### [DIRECTIONS FOR THIS TASK]
Only those lines in the data below from the line containing "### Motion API" through the line containing "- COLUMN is", both included, should be restated word for word.

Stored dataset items
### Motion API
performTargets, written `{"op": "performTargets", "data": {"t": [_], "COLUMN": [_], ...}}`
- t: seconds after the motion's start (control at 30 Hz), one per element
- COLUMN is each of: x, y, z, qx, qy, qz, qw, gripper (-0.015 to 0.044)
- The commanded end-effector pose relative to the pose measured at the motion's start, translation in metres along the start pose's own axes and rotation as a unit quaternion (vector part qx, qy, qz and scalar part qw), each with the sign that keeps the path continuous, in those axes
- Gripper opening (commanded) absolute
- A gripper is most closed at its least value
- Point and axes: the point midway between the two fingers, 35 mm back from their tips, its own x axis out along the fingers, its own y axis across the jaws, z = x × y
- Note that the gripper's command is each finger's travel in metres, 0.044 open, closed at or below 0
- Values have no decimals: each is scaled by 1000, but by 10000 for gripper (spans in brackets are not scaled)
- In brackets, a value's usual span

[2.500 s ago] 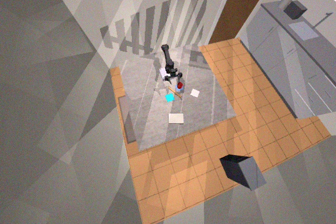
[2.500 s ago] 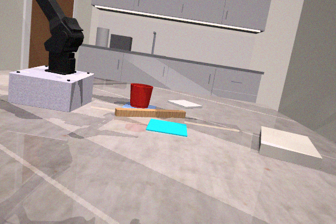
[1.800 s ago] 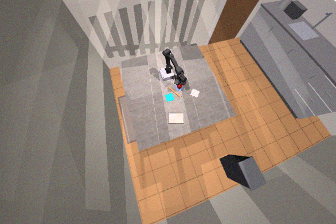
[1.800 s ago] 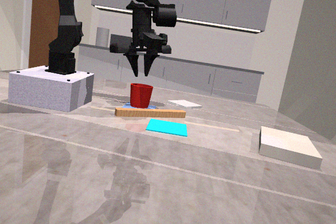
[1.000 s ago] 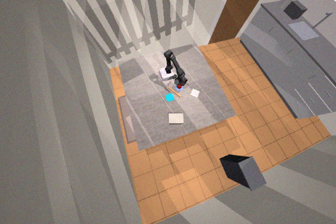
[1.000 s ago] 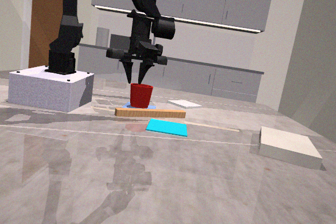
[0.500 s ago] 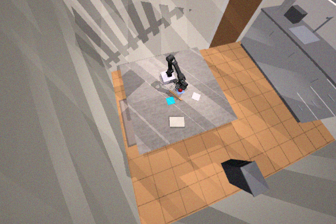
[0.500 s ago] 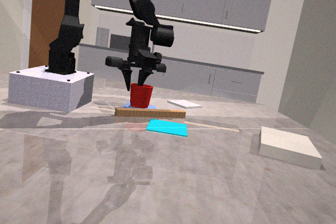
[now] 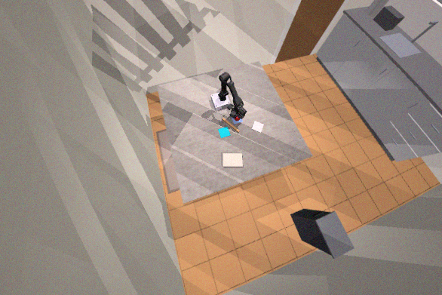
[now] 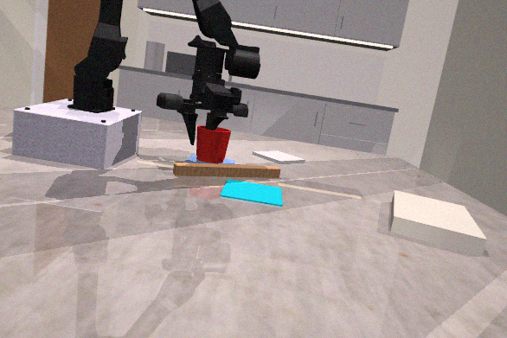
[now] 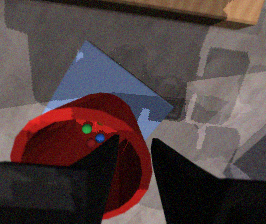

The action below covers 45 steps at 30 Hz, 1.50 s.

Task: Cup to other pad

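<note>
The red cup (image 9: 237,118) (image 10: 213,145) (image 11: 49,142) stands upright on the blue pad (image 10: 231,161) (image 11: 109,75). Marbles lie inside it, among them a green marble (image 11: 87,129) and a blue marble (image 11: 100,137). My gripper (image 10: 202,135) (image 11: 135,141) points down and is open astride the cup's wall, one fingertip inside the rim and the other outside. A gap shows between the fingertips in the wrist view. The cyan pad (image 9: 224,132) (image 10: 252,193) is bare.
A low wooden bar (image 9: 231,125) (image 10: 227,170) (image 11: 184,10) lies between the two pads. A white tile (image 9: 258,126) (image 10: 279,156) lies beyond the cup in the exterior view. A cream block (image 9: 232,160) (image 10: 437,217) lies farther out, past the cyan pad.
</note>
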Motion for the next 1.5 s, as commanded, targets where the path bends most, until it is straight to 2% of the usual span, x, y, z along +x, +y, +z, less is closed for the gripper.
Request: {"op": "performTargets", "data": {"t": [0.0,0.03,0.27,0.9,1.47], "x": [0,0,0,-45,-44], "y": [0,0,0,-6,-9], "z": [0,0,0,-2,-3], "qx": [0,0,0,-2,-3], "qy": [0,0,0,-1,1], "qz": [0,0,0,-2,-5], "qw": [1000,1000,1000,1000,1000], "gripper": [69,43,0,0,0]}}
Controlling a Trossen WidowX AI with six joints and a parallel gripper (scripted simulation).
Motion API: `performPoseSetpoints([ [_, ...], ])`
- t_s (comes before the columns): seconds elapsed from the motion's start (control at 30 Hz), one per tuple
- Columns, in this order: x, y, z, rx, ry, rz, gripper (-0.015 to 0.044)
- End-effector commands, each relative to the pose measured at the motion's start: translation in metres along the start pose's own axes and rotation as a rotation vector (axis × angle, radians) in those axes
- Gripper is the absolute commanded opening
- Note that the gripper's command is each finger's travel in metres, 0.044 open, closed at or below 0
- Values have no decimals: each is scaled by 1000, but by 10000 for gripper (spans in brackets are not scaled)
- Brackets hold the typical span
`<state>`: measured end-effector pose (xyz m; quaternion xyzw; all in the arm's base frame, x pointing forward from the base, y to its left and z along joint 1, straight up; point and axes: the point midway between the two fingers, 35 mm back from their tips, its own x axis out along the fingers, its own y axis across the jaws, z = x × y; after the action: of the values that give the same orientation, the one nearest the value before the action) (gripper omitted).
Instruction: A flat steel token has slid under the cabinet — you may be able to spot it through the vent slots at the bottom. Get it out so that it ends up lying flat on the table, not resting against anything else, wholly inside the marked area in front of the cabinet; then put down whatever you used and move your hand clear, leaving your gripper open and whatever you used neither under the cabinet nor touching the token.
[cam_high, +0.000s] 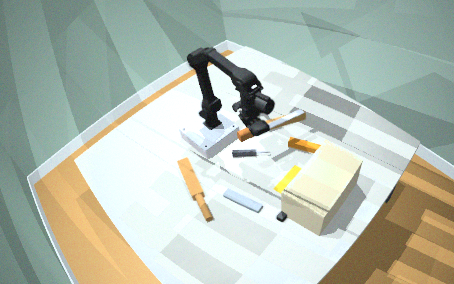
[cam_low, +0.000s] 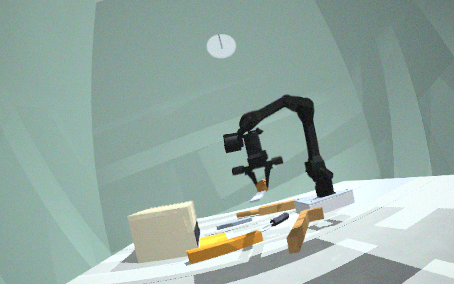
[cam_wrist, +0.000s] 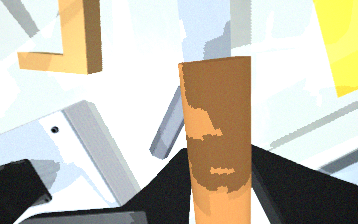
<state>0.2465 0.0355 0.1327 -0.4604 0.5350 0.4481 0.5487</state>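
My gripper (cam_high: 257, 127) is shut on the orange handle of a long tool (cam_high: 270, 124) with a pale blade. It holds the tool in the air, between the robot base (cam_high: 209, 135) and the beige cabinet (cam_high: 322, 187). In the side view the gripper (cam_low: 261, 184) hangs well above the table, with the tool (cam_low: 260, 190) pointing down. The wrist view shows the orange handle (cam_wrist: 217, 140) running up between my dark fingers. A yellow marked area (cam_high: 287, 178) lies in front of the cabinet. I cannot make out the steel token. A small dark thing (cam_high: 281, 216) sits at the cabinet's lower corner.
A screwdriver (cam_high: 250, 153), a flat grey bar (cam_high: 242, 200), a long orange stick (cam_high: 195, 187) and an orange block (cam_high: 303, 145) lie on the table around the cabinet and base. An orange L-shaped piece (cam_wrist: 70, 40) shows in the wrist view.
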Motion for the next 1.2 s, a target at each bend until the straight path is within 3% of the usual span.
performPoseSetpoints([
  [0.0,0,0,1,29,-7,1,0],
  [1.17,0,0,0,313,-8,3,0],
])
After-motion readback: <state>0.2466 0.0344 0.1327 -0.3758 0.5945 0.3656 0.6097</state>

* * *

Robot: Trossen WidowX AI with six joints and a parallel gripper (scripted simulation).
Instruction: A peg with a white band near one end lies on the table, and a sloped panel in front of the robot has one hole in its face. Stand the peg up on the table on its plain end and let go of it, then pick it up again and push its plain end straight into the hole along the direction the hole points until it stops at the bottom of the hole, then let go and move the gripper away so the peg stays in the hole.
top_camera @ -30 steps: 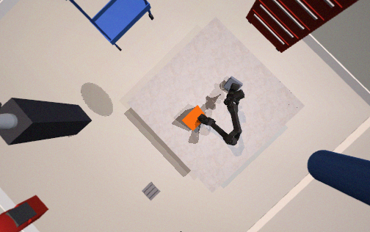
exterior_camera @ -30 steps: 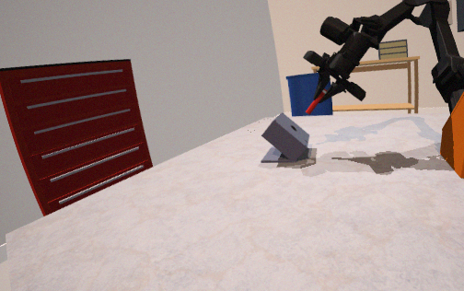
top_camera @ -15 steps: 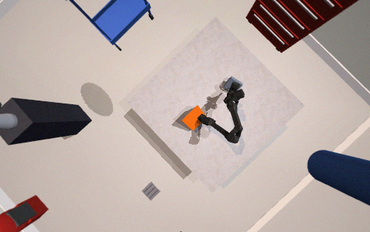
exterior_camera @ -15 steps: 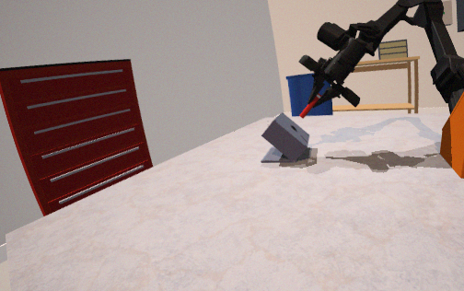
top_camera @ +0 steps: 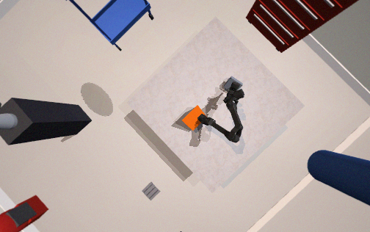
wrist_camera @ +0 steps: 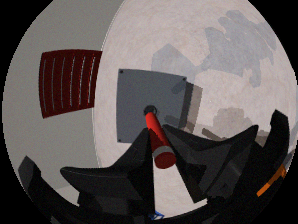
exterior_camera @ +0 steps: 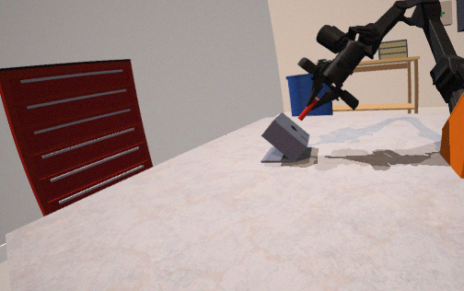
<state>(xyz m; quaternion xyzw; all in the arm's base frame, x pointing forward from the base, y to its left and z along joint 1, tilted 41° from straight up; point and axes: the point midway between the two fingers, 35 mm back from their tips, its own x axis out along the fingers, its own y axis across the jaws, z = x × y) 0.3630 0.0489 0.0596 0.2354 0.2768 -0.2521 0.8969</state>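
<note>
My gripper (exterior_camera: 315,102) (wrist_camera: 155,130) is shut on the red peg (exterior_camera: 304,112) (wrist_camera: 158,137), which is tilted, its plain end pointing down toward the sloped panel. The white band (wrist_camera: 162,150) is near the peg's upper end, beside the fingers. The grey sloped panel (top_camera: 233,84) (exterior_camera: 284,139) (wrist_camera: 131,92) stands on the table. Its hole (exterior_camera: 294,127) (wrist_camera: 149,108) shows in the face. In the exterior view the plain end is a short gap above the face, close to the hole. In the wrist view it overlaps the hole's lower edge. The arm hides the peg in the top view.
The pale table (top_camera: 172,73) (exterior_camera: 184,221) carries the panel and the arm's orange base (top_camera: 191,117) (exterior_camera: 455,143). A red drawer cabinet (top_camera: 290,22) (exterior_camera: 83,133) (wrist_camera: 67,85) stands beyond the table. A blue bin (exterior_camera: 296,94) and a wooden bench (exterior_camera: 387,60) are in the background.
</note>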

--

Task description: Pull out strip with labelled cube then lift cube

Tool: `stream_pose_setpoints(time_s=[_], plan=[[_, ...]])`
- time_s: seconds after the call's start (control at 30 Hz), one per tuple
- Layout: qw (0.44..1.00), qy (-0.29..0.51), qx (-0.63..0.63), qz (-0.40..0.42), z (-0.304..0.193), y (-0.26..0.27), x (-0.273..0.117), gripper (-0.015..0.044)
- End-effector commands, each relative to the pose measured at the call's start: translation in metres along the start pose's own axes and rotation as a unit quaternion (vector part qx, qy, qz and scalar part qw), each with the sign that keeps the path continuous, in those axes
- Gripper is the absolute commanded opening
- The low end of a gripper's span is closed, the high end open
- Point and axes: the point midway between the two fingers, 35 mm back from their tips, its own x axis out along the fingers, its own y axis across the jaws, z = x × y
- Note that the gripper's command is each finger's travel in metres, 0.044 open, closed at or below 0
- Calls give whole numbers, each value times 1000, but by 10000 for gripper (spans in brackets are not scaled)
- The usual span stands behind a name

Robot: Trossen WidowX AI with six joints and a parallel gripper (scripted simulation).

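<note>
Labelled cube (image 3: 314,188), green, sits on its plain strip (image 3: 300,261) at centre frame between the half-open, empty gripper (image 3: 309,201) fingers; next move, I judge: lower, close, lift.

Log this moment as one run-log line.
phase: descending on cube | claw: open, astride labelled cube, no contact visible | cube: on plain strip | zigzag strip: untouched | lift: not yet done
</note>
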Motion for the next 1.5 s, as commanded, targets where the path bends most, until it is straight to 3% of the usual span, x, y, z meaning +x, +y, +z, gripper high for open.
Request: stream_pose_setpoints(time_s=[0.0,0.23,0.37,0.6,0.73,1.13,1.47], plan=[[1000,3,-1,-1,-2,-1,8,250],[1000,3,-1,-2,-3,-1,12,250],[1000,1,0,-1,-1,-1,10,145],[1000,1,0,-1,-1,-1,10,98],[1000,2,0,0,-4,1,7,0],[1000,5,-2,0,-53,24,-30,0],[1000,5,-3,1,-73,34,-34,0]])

### [TASK ANSWER]
### Motion API
performTargets, written `{"op": "performTargets", "data": {"t": [_], "COLUMN": [_], ...}}`
- t: seconds after the motion's start (control at 30 Hz), one per element
- COLUMN is each of: x, y, z, qx, qy, qz, qw, gripper (-0.015 to 0.044)

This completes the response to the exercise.